La Ertzaintza investiga al PNV por la demolición del palacete en Getxo

Ertzainas irrumpieron en el Ayuntamiento de la localidad vizcaína y procedieron a registrar los despachos de varios ediles.

Dos agentes de la Ertzaintza trasladan la documentación incautada.

El 28 de abril de 2023, los concejales del PNV en Getxo, Ignacio Gorostiaga y Irantzu Uriarte, formalizaron la compra por 571.000 euros más IVA de uno de los 12 elegantes pisos planificados para construirse en el centro de Getxo (Vizcaya). La propiedad correspondía al bajo del bloque 1, ubicado en la señorial calle San Nicolás, con dos plazas de garaje y un trastero, un proyecto que para la pareja de ediles nacionalistas estaba próximo a concretarse tras la autorización municipal del PNV, emitida el 18 de octubre de 2022, para rehabilitar el palacete demolido donde se edificarían estas viviendas de lujo.

Tres años y dos meses después, agentes de la Ertzaintza realizaron ayer un registro en los despachos de Gorostiaga y Uriarte, así como en las oficinas del área de Urbanismo y en la ‘Casa Encantada’, la sede de los servicios informáticos, con el propósito de ampliar la investigación judicial relacionada con una presunta trama político-técnica que habría facilitado un supuesto pelotazo urbanístico.

La Policía vasca acudió ayer a pie —ya que la comisaría se halla a pocos 100 metros— hasta el Ayuntamiento de Getxo para registrar los despachos de los concejales del PNV, Ignacio Gorostiaga e Irantzu Uriarte. La orden judicial emitida por un juez de Getxo también autorizaba la búsqueda de evidencias en los ordenadores del personal técnico del área de Urbanismo del Consistorio vizcaíno. La causa judicial comenzó el 21 de octubre de 2024 por un posible delito contra el patrimonio histórico vinculado al derribo de un palacete en proceso de rehabilitación el 1 de agosto de 2024.
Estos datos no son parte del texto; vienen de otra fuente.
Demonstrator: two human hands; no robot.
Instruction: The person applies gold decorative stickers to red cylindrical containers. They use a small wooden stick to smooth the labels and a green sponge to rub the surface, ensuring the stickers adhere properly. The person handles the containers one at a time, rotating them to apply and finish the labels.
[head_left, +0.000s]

Las diligencias policiales en los despachos de concejales nacionalistas relacionados con la operación urbanística del palacete obligaron a la alcaldesa de Getxo, Amaia Agirre (PNV), a emitir un comunicado —evitando la comparecencia pública— anunciando su «colaboración plena y activa» con el juzgado instructor para esclarecer los posibles delitos cometidos en el Ayuntamiento. «Han estado ocultándolo todo», respondió el portavoz del PP, Eduardo Andrade —quien sí atendió a los medios— denunciando el encubrimiento de la singular tramitación urbanística de esta propiedad cuya rehabilitación beneficiaba directamente a los mencionados ediles del PNV.

Andrade, en calidad de acusación popular, junto con el portavoz de EHBildu en el Consistorio, que presentó una denuncia ante la Fiscalía, lograron en octubre de 2024 que la Justicia accediera a la documentación que demostraba el interés de Gorostiaga y Uriarte en los trámites urbanísticos para la rehabilitación de uno de los codiciados palacetes de Getxo. El Irurak bat era un inmueble con protección especial bajo la figura de «custodia municipal», cuyos propietarios precisaban vender debido a la necesidad de realizar importantes reformas. Tras un intento fallido para viabilizar su rehabilitación, el gestor de cooperativas de vivienda, Ander Madariaga, reactivó el proyecto con ciertos cambios sospechosos en la tramitación, aspectos que los investigadores de la Ertzaintza ya reflejaron en su primer y exhaustivo informe.

La Policía vasca comunicó en las pesquisas a la primera juez encargada de la instrucción —ya han intervenido tres magistrados— que el segundo proyecto de rehabilitación supuso la sustitución del primer arquitecto municipal, con Madariaga actuando como promotor detrás de la sociedad cooperativa constituida. Además, la concejal Irantzu Uriarte llegó a votar favorablemente la licencia para la rehabilitación, que iba a convertirse en su vivienda de lujo, sin divulgar este hecho ni abstenerse de participar.

No obstante, el vínculo de Uriarte y Gorostiaga —ambos aún en funciones y con responsabilidades de gobierno— con el palacete se hizo evidente cuando las fachadas que debían conservarse fueron demolidas por los promotores de la obra. El 2 de agosto de 2024, dos agentes de la Policía Local certificaron mediante un informe que del Irurak bat solo quedaban escombros, una acción que quienes gestionaban la obra intentaron justificar alegando una fuga de agua.

La Ertzaintza advirtió sobre el ahorro de gastos que implicaba demoler la construcción en vez de realizar la obra nueva para levantar los pisos de lujo que, entre otros, planeaban habitar la pareja de concejales nacionalistas. El informe policial calcula que este beneficio ascendió a 732.506 euros. La Policía vasca contaba ya con información adicional antes de efectuar los registros y el juez ha decretado el secreto sumarial.